Al entrar al domicilio, cierra la puerta de entrada con pestillo y pone música. A continuación les comenta que sería recomendable darles un masaje “deportivo” para crujirles la espalda, excusa con la que comienza a realizar los diversos tocamientos durante 20 minutos, que cronometra con un reloj.  Todas las víctimas coinciden en que, ante estos abusos, él mostraba explícitamente estar disfrutando de la situación con gran placer.

Se tiene conocimiento de que varias mujeres han dejado de acudir a dicho gimnasio de forma repentina, por lo que la Guardia Civil sospecha que pueda haber más casos de abusos sexuales que aun no hayan sido denunciados por las víctimas, por lo que solicita que, si es así, que lo pongan en conocimiento de las Autoridades.

En uno de los casos, la víctima de 26 años, fue a su casa con motivo de una propuesta de un falso trabajo en la cafetería de un supuesto amigo del detenido, quien intentó llevar a cabo el mismo ritual del masaje deportivo, aunque en esta ocasión hubo resistencia por parte de la mujer.

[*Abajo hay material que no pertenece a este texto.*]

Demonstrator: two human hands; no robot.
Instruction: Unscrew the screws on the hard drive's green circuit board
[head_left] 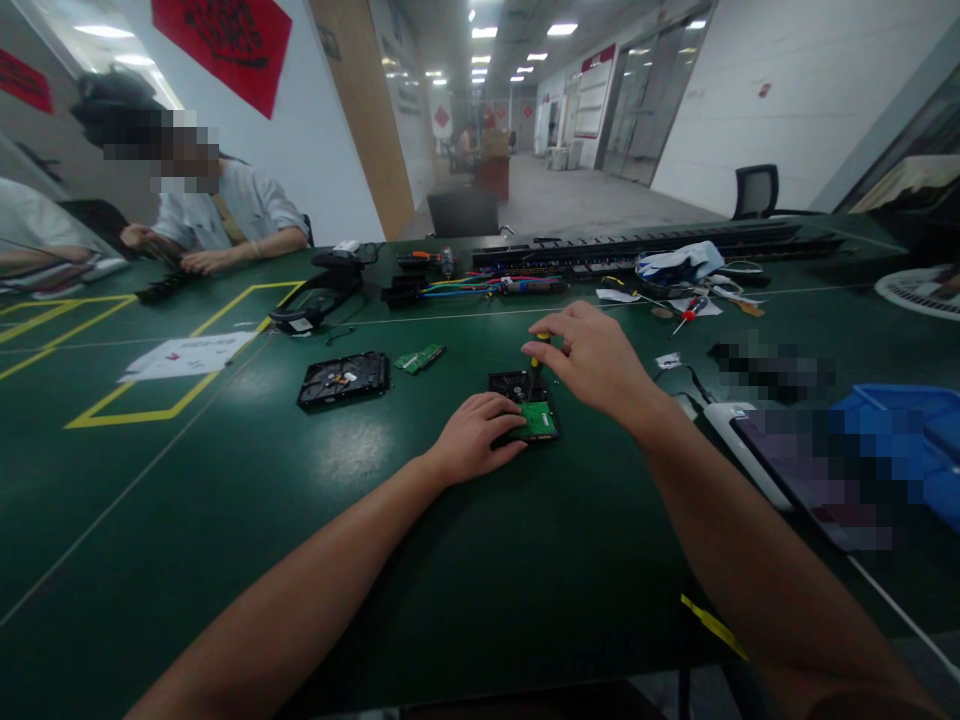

En otro de los casos, la menor relata a los agentes que fue invitada a dicho gimnasio por el detenido, tanto ella como sus amigas, a cambio de esos masajes, supuestamente necesarios para el correcto entrenamiento.

Otra de las menores, en concreto la de 13 años, manifiesta en su denuncia de los hechos que el detenido intentó seguir con esta práctica, valiéndose de la amistad con los padres de la menor, quien tuvo que bloquearle en su teléfono móvil, debido a la insistencia de éste.